-------- GIVEN MATERIAL

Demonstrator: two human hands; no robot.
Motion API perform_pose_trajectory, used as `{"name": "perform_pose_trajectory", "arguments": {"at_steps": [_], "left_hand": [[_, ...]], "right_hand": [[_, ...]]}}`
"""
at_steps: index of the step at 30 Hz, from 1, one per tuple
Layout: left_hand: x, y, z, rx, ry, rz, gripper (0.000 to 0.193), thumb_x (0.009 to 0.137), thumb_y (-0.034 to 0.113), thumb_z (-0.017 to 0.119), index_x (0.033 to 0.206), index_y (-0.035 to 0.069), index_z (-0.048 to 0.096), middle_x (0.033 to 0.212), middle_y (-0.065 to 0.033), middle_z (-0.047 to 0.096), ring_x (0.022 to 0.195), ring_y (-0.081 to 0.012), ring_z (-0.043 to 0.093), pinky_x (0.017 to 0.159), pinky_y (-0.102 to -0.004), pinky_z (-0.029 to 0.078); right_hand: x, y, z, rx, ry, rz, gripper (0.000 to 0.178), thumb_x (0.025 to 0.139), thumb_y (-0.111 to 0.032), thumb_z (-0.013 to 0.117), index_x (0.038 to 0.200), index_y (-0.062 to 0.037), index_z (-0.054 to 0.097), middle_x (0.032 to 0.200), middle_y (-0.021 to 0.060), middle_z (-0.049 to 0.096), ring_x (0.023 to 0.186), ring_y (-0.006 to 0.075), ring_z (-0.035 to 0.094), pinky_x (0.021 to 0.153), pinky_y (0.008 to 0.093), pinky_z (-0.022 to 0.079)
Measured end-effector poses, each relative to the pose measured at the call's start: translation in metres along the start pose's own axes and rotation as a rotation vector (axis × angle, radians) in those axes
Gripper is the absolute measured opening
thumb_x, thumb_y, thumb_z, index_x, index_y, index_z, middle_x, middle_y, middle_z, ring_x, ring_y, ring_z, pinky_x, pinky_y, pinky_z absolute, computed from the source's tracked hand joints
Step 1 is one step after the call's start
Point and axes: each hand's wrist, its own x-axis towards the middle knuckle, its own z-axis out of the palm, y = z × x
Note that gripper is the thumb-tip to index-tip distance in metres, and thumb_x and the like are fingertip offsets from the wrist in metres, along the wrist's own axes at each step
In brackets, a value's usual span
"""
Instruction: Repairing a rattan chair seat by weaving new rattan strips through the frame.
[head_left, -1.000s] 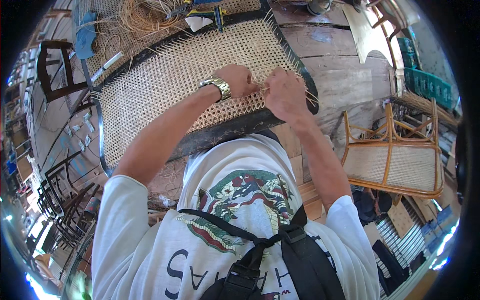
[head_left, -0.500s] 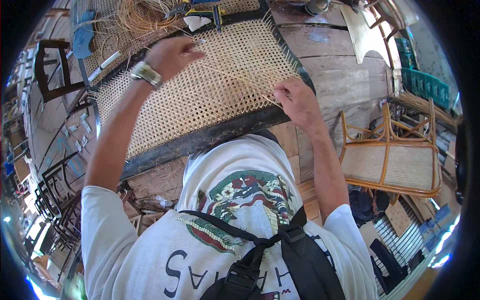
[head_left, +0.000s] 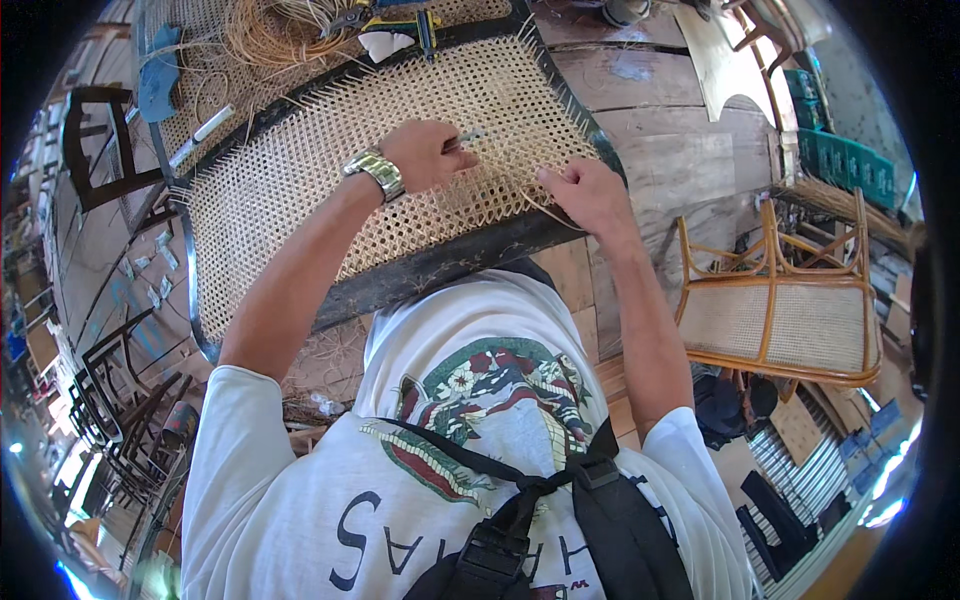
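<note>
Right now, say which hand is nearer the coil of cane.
Left. The left hand is over the woven panel, below and right of the coil of cane in view; the right hand is farther away, near the panel's right edge.

I see a pale straw lattice pattern across the cane panel (head_left: pixel 290 190), black on its frame (head_left: pixel 430 267), gold-toned wristwatch (head_left: pixel 373 175), green plastic crate (head_left: pixel 850 165).
</note>
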Motion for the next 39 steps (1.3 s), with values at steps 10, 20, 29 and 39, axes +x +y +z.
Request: {"name": "perform_pose_trajectory", "arguments": {"at_steps": [10, 20, 29, 39], "left_hand": [[0.007, 0.014, 0.007, 0.064, 0.038, 0.064, 0.043, 0.088, 0.048, 0.066, 0.079, 0.006, 0.063, 0.076, -0.0135, 0.064, 0.073, -0.0327, 0.063, 0.065, -0.0443, 0.047], [0.005, -0.032, -0.010, 0.198, 0.105, 0.043, 0.027, 0.095, 0.033, 0.061, 0.087, 0.006, 0.060, 0.079, -0.0111, 0.061, 0.077, -0.0294, 0.061, 0.069, -0.0425, 0.049], [0.003, -0.065, -0.056, 0.240, 0.403, 0.076, 0.026, 0.091, 0.035, 0.067, 0.103, 0.014, 0.072, 0.096, -0.0110, 0.060, 0.089, -0.0273, 0.065, 0.074, -0.0396, 0.053], [0.008, 0.041, -0.011, 0.151, -0.114, 0.040, 0.034, 0.087, 0.043, 0.069, 0.095, 0.010, 0.068, 0.088, -0.0134, 0.068, 0.081, -0.0325, 0.067, 0.071, -0.0436, 0.053]], "right_hand": [[-0.021, 0.046, -0.001, 0.360, 0.048, -0.082, 0.045, 0.083, -0.031, 0.077, 0.062, -0.0034, 0.049, 0.059, -0.0023, 0.042, 0.059, 0.0085, 0.039, 0.051, 0.0304, 0.034], [-0.018, 0.011, -0.009, 0.201, 0.030, -0.176, 0.050, 0.082, -0.046, 0.075, 0.065, -0.0025, 0.056, 0.056, 0.0118, 0.054, 0.051, 0.0244, 0.051, 0.053, 0.0395, 0.041], [-0.017, -0.017, 0.008, -0.031, 0.056, -0.240, 0.032, 0.084, -0.039, 0.071, 0.080, -0.0071, 0.067, 0.072, 0.0133, 0.065, 0.071, 0.0331, 0.065, 0.066, 0.0448, 0.051], [-0.016, -0.008, 0.012, 0.117, 0.122, -0.333, 0.015, 0.082, -0.021, 0.072, 0.085, -0.0067, 0.070, 0.086, 0.0095, 0.067, 0.083, 0.0300, 0.065, 0.074, 0.0404, 0.051]]}}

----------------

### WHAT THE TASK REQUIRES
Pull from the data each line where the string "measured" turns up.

### COMPLETED EXERCISE
Measured end-effector poses, each relative to the pose measured at the call's start: translation in metres along the start pose's own axes and rotation as a rotation vector (axis × angle, radians) in those axes
Gripper is the absolute measured opening

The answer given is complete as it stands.